What is needed, the article argues, is a completely different approach and methods flowing from it. This starts with “a new conceptual foundation that links the salmon to their habitat and key ecological processes, and includes recognition of the value of wild salmon as a public trust and a legacy for future generations.”
Williams and his co-authors advocate developing a salmon national park as an important step to protecting wild salmon and treating them as a public trust instead of as a commodity.
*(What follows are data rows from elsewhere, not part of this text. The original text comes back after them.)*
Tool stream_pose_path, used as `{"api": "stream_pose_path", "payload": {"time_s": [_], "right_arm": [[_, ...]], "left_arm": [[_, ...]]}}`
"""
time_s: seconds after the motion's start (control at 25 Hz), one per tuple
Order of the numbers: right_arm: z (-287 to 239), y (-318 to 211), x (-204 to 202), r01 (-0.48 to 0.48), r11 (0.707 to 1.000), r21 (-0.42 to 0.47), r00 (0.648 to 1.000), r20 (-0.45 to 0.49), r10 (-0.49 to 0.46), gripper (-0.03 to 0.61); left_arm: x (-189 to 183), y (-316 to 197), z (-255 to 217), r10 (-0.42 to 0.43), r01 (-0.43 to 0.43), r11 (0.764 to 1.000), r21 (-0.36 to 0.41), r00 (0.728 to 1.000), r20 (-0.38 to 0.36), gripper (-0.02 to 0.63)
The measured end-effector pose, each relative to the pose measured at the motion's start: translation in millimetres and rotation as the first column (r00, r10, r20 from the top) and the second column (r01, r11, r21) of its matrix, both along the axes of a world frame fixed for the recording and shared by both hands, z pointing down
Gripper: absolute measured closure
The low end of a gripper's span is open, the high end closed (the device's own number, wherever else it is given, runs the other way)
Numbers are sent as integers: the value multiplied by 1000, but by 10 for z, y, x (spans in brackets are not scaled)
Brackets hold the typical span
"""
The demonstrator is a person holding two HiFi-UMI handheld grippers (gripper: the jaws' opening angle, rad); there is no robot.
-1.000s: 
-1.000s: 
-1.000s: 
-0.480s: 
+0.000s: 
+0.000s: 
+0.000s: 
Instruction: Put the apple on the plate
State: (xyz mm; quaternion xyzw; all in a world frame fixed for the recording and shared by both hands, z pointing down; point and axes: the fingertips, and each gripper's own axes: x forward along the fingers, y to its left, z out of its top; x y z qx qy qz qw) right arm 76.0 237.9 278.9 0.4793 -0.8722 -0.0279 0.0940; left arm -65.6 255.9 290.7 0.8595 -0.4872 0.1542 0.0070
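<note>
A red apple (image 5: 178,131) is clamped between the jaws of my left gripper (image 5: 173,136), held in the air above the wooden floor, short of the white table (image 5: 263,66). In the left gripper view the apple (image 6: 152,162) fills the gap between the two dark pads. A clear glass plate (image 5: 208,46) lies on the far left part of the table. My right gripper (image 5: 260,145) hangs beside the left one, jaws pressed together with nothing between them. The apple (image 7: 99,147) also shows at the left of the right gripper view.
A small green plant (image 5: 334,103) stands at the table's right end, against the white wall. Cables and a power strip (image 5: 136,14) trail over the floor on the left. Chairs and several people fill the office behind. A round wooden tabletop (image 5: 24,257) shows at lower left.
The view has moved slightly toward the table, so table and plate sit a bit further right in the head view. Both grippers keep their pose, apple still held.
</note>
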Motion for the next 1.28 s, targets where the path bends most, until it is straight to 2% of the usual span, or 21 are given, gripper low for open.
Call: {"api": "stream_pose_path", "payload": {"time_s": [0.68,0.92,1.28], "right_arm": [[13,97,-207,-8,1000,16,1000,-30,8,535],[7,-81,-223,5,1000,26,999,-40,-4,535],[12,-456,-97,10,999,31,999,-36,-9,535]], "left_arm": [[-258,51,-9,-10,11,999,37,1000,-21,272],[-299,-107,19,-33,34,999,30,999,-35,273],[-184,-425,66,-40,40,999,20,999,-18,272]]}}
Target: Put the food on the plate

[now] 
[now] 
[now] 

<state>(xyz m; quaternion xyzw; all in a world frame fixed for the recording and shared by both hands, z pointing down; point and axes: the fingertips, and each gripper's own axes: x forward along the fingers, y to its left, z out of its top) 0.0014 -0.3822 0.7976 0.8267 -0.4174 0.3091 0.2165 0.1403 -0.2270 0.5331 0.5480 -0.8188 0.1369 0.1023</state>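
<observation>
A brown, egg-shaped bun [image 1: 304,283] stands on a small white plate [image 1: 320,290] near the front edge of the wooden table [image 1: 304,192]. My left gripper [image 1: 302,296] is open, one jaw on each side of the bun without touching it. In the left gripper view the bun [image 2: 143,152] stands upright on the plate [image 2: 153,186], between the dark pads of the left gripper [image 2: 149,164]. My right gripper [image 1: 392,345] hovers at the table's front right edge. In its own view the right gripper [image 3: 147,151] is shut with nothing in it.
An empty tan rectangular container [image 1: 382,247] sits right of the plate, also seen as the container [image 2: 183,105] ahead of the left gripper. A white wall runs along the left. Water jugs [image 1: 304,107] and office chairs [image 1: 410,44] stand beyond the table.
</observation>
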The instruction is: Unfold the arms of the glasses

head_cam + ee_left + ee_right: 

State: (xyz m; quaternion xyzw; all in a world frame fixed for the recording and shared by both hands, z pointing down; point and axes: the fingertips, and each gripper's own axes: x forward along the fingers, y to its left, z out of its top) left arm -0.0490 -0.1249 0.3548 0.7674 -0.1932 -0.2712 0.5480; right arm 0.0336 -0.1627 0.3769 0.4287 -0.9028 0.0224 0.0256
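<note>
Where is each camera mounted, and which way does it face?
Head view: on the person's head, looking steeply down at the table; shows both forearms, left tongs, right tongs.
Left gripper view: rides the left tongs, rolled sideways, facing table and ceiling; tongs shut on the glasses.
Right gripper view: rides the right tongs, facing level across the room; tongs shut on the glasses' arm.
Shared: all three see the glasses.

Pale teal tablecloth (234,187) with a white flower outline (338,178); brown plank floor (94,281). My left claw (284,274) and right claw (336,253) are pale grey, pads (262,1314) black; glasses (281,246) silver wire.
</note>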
Saving the Southern Resident Orcas at a Time of Mass Extinction
Balcomb described how, when the fish were plentiful around the San Juan Islands in summer, the Southern Resident pods would come together in one super-pod “like big extended families coming to an annual picnic reunion … Everybody with food and reproduction on their mind, touching and rolling around each other … Now, you don’t see much of that.” Instead, the orcas are searching everywhere for food, using up more energy. Even their society is being devastated.
Orcas are in a crisis. Saving them requires emergency action. Many measures are needed: removing the Snake River dams, enhancing wild salmon habitat, expanding critical habitat for orca foraging, shutting down or curtailing commercial fishing, an emergency moratorium on all new fossil fuel tanker traffic, and other measures. Washington Gov. Jay Inslee has launched a task force to address orca survival, but the orcas can’t wait for more years of discussion and pledges.
The paradigm of making small, ineffective changes guided by “business as usual” and commodity relations must end if orcas and wild salmon are to survive and recover. This is a moment of widespread species extinction worldwide and impending climate catastrophe brought to us by a destructive, profit-driven system. We must mobilize people to resist, to bring forward change before it’s too late and we lose so much of the planet’s natural heritage.